WORK INSTRUCTIONS: The response should contain only those lines of the entries below that include the string "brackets".

DATA TO EXAMINE:
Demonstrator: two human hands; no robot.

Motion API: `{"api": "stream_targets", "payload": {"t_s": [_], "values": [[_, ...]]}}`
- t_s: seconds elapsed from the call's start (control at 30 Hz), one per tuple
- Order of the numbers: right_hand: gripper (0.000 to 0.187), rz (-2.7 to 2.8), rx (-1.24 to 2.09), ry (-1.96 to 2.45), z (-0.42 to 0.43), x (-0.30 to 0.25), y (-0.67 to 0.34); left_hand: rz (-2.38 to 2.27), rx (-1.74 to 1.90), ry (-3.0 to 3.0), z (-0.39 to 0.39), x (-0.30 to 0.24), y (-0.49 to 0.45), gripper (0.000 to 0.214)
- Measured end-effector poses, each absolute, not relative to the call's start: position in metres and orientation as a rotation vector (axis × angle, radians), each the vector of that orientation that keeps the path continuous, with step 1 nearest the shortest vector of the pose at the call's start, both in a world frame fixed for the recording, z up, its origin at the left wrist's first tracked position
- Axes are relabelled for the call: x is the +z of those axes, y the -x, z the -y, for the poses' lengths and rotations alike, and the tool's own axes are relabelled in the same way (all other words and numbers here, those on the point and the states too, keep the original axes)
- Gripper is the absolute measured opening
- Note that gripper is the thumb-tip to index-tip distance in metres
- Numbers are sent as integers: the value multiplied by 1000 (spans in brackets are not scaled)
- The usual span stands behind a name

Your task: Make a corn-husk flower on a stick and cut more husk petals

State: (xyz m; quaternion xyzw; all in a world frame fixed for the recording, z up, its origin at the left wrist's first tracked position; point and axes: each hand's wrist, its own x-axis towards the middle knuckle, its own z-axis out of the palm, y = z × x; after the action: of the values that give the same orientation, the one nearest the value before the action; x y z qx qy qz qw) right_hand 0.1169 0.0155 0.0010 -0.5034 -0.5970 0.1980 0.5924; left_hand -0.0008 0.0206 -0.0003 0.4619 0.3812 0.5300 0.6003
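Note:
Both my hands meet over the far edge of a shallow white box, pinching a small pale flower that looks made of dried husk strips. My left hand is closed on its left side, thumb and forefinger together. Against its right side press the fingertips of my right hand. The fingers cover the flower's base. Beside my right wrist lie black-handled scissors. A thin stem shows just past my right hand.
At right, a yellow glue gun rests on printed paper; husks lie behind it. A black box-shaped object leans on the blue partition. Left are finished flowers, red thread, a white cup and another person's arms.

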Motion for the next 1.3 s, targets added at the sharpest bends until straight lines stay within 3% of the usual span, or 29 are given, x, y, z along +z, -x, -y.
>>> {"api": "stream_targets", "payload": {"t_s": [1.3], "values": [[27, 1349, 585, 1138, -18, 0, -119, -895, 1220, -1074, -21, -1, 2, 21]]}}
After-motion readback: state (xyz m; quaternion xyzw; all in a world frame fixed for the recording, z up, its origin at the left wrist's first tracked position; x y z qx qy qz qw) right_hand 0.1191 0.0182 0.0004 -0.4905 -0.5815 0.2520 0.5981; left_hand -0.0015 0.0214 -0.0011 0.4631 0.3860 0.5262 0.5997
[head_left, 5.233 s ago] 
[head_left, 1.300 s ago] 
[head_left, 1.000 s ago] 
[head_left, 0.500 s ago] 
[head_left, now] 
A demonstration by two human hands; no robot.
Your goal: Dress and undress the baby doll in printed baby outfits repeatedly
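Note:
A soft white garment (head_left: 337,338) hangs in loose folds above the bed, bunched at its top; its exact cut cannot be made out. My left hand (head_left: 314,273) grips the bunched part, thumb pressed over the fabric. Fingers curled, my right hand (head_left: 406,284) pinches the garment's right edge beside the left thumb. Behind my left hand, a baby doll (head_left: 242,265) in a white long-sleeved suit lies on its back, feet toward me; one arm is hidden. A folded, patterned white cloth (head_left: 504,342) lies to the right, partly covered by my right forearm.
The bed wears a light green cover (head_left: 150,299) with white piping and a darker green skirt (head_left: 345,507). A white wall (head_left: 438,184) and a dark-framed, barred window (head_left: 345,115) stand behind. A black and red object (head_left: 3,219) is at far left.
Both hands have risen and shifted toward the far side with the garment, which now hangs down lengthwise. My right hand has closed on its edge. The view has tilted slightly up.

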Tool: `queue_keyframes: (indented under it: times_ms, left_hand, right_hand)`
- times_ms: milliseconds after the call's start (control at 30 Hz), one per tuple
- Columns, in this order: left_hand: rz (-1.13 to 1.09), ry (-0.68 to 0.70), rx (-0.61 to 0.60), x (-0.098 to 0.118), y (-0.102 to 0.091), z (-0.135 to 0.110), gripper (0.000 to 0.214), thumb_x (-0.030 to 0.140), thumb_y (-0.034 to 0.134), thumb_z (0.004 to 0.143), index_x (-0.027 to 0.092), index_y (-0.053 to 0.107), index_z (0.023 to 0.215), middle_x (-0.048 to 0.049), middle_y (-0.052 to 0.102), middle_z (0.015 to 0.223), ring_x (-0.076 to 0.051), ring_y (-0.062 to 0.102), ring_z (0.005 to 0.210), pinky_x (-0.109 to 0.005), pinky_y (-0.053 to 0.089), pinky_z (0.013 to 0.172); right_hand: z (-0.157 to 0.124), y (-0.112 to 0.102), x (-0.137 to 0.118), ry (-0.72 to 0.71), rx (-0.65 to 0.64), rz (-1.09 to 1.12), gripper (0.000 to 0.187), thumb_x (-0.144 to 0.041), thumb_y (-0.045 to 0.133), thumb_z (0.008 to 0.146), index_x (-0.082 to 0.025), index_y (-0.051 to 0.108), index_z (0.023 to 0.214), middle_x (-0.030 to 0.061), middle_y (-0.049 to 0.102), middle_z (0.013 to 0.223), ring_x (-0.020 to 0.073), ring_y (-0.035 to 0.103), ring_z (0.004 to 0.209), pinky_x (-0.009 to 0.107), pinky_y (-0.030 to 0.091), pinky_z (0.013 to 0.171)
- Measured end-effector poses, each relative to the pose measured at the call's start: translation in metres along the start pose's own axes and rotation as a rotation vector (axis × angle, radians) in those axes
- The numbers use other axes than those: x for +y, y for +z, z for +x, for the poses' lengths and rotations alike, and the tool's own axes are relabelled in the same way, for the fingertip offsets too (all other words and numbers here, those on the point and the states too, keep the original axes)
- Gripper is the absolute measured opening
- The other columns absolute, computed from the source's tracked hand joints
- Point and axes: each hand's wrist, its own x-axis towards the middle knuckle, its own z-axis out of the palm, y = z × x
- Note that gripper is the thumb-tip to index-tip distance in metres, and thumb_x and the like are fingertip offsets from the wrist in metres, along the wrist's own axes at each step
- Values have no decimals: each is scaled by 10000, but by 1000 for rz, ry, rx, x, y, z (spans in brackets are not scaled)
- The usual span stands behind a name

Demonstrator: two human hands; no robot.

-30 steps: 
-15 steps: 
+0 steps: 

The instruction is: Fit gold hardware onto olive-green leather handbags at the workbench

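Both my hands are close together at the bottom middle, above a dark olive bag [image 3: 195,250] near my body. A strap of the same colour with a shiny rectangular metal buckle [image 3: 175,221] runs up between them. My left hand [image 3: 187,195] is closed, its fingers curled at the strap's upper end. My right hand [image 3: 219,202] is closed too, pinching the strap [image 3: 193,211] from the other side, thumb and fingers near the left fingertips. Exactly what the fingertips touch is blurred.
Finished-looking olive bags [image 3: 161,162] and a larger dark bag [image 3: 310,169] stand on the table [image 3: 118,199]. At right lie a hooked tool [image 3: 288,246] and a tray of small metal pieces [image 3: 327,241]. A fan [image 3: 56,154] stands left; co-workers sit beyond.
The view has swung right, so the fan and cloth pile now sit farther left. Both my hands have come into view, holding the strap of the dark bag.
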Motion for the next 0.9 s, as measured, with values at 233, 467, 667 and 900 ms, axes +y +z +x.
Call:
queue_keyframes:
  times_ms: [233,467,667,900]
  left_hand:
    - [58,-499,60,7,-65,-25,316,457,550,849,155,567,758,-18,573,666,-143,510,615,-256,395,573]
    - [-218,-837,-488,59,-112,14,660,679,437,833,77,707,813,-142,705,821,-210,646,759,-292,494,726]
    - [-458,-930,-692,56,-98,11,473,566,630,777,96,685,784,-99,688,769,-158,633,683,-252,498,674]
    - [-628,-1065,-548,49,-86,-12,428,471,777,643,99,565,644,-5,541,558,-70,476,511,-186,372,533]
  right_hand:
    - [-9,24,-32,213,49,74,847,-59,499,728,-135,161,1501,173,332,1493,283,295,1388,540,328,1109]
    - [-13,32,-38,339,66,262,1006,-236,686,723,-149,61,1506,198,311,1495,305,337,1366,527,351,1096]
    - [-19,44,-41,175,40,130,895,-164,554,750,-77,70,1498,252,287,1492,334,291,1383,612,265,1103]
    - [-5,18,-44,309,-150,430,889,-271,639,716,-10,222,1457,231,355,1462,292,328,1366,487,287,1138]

RESPONSE TO THIS EXERCISE:
- Numbers are sent as integers: the value multiplied by 1000 (spans in brackets are not scaled)
- Values have no decimals: each is scaled by 10000, but by 1000 for rz, ry, rx, x, y, z (spans in brackets are not scaled)

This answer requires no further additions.